Are you emulating the way people write in this forum? Because I'm not detecting those syntactic differences in your own posts. It looks like normal English to me.
Yep. How I write on HN is different from how I write in Twitter or Reddit.
Well millennials aren't boomers, but I agree Gen Z is a minority here. Reddit also has "smartass/toxic" covered but I'd welcome any subreddit suggestions.
Them's boomer talk /s

There has been a semantic shift with the word boomer - for older people it means the baby boomer, but for much younger people (like Gen Z) it just means anyone 30 or above.

For dumber people it means that, not for younger people.

Younger is not a synonym for dumber.

There are young people who look up words and use them correctly, and there are old people who just ape other people's random shifts and misuses of a word in order to fit in.

You can't really moralize linguistic drift. By that standard your usage of "dumber" is grammatically incorrect with the 19th century English usage of the word Dumb. Language changes, grow up.
It's not genuine linguistic drift.

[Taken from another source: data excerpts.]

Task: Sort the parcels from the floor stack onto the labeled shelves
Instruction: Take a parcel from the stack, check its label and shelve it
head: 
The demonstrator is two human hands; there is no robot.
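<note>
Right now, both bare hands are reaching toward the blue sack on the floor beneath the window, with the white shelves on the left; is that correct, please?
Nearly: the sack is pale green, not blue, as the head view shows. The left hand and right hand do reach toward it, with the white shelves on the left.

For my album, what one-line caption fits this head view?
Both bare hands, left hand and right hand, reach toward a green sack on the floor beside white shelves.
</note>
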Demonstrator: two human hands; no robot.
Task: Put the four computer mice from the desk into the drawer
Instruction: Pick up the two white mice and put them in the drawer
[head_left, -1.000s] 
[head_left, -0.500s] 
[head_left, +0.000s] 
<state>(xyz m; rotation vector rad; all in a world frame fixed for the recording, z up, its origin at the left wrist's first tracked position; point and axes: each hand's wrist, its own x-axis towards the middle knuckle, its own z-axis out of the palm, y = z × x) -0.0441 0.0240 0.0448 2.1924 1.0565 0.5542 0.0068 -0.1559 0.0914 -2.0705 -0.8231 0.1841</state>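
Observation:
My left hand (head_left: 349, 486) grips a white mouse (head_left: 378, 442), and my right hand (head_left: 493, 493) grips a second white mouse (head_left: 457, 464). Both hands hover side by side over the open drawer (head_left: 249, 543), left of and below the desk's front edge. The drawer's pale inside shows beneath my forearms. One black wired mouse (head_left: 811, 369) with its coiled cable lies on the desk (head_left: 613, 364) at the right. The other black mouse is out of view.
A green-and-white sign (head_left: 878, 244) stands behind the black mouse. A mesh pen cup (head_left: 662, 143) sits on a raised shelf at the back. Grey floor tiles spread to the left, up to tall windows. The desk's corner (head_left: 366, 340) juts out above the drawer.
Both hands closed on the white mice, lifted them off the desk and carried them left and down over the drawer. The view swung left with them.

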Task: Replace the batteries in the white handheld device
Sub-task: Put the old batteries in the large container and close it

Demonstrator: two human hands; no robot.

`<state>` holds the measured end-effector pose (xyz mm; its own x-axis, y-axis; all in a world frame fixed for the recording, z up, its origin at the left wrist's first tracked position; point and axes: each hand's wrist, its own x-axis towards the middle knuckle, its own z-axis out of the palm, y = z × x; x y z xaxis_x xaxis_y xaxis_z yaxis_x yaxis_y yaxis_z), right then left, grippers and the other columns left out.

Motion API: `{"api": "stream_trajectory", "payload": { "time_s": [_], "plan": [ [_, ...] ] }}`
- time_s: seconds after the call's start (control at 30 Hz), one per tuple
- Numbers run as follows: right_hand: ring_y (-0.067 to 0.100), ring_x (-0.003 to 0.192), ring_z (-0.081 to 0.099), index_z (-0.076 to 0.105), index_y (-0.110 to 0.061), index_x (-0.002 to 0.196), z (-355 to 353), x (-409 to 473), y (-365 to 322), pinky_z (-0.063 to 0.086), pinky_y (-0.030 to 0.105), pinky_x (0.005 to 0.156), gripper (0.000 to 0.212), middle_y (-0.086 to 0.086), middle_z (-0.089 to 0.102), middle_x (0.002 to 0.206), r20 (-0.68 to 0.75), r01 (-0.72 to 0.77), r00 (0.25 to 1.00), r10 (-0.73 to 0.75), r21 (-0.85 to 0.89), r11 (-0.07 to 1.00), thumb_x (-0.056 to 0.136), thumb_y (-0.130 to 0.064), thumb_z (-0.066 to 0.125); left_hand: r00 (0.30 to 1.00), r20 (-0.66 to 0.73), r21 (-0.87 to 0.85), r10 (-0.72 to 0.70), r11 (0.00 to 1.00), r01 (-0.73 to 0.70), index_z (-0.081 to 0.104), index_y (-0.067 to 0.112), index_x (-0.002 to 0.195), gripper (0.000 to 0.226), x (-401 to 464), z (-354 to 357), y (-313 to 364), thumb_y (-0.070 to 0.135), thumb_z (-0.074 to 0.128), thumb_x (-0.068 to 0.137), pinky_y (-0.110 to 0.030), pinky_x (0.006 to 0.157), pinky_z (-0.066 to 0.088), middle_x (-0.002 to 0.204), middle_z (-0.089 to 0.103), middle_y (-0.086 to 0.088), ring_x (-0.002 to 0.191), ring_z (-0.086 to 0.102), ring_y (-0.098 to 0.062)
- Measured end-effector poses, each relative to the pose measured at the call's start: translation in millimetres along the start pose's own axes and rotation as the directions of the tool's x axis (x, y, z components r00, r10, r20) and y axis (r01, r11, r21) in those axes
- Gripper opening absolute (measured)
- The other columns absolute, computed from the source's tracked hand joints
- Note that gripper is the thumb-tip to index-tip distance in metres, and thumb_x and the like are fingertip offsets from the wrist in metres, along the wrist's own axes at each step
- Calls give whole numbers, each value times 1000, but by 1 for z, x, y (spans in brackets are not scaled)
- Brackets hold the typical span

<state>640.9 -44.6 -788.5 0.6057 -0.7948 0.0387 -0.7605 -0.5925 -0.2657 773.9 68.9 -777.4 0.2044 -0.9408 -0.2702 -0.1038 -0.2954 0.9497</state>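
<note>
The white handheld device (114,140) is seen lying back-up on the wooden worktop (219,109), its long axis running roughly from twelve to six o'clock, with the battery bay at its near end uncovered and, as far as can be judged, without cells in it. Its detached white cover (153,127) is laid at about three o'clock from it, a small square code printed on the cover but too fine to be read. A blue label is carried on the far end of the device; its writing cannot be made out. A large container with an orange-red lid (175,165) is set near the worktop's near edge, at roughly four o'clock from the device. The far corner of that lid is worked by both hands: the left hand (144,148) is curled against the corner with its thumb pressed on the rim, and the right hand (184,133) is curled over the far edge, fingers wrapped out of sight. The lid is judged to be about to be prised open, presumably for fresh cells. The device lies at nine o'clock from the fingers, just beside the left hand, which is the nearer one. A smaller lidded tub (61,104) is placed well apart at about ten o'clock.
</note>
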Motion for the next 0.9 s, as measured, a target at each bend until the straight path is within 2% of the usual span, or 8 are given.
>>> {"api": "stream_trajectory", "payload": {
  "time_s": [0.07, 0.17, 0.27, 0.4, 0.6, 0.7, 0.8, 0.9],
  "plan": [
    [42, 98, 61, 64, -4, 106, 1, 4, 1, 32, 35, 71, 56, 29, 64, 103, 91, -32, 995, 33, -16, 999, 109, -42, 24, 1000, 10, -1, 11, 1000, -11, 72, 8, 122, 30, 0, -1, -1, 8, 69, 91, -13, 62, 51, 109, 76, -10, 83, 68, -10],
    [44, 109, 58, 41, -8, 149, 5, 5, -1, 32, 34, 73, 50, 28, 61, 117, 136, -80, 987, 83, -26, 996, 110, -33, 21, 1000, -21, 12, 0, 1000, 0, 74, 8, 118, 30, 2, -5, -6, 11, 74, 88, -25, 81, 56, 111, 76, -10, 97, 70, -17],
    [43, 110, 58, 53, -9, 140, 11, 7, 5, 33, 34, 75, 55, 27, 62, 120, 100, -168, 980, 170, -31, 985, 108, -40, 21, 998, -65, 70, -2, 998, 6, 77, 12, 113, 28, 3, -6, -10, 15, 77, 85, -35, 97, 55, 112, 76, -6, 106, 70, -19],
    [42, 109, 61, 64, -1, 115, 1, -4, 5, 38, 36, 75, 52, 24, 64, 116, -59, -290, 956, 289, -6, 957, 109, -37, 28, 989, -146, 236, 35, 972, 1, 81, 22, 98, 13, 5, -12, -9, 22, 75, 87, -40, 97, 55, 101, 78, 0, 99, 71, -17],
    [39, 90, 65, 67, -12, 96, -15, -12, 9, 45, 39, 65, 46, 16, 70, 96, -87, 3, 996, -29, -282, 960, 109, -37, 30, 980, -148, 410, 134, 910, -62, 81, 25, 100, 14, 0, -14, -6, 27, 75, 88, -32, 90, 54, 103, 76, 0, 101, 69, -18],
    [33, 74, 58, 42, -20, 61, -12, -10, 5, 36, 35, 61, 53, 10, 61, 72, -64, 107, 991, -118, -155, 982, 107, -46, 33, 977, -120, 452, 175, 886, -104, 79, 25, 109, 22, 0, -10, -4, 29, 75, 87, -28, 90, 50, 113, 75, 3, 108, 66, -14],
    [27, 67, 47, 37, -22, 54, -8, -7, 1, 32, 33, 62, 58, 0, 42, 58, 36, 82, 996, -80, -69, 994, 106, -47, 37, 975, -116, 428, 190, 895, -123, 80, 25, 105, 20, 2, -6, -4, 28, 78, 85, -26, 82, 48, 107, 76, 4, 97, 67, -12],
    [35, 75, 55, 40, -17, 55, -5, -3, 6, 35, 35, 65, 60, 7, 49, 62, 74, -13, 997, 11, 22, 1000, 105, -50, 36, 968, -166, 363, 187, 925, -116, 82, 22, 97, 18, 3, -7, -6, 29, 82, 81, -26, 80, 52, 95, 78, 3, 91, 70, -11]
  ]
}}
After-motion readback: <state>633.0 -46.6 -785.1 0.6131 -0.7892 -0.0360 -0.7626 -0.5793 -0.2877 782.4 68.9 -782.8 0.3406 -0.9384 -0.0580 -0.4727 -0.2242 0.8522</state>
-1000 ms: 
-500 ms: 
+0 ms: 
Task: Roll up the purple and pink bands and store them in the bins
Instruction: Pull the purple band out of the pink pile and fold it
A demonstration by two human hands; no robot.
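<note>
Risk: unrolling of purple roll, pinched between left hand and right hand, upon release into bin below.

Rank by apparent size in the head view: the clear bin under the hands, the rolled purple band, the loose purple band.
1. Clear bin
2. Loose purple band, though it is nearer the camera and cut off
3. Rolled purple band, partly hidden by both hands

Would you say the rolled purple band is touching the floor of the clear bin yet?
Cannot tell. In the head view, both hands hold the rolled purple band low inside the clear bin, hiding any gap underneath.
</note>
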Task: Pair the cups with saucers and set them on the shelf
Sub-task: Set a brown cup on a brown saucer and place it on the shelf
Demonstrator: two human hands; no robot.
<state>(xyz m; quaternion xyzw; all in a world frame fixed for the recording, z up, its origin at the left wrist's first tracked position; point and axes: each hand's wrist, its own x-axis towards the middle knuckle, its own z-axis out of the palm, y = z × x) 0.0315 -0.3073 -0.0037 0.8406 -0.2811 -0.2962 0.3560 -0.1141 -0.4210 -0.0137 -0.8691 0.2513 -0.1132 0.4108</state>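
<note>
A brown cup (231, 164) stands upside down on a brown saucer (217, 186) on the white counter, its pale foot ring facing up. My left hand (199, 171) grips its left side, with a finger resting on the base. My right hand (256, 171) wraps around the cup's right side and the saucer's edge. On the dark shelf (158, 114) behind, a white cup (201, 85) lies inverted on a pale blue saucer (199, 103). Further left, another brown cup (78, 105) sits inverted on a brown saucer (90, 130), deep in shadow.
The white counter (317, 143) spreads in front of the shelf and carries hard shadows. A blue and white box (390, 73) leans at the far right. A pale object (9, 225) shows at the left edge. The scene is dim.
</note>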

You and few people have your own meaning for widely used term (which you're entitled to have), and you're knowingly using that meaning in a situation where you know you are not surrounded by those people.

You made a comment elsewhere in the thread saying that HN was full of boomers.

Now it is clear you just actually meant people over thirty, which makes it true. Your usage of "boomer" has not yet passed into the main stream; it is not comparable to "dumb". Google Books easily finds a 1930's reference for the usage of someone "getting dumber and dumber".

I'm not moralizing, by thew way; dumber isn't a moral flaw. (By the mainstream definition of moral; maybe you have your own version of that too).

> Your usage of "boomer" has not yet passed into the main stream; it is not comparable to "dumb".

Hate to break it to you, but it passed into the mainstream years ago.

You appear to be correct, didn't even notice it happened guess I am boomer.